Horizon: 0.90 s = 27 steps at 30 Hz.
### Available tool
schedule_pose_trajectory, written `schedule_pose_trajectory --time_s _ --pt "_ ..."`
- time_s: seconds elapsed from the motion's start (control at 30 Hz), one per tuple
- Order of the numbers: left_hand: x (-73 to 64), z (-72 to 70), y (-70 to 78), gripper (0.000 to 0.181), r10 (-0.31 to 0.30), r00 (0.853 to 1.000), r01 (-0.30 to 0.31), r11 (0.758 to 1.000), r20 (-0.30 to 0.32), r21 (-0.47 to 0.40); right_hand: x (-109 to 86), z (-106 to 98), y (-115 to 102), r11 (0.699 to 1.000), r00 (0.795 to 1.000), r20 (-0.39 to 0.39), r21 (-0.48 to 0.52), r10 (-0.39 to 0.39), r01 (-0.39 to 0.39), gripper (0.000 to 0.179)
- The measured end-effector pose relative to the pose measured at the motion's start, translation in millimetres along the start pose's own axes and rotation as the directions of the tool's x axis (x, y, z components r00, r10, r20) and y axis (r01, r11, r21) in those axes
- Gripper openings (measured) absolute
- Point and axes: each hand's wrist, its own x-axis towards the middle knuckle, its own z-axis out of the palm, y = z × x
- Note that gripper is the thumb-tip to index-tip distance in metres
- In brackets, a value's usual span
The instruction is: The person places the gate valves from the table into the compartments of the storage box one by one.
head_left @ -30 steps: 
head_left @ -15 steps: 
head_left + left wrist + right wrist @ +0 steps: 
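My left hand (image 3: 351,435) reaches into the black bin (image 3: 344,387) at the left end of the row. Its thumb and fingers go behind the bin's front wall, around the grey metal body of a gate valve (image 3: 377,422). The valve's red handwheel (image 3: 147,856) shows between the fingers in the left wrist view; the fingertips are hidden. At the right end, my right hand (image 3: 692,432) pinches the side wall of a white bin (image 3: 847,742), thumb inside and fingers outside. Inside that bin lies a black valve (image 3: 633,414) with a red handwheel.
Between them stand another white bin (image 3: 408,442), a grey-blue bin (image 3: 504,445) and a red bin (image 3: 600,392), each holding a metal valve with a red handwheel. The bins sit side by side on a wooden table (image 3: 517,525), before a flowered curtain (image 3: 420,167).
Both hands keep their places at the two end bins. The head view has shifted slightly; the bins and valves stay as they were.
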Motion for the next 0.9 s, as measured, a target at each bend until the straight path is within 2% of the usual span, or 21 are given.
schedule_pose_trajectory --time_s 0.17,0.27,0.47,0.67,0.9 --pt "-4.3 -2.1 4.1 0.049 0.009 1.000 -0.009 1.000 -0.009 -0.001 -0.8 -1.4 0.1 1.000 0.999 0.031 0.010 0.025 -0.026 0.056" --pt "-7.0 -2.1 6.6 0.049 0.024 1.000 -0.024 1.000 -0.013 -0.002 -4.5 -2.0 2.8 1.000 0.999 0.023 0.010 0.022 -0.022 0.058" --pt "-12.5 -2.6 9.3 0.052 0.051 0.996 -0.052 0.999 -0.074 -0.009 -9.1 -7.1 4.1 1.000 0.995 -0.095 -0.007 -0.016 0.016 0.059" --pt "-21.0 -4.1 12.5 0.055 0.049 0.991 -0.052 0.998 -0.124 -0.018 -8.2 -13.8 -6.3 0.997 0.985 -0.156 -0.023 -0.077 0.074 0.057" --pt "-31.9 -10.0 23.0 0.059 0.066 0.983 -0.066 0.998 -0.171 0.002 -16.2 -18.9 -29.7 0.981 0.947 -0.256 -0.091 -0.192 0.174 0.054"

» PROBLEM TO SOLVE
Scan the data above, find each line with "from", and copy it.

» RESULT OF THE EXERCISE
- time_s: seconds elapsed from the motion's start (control at 30 Hz), one per tuple
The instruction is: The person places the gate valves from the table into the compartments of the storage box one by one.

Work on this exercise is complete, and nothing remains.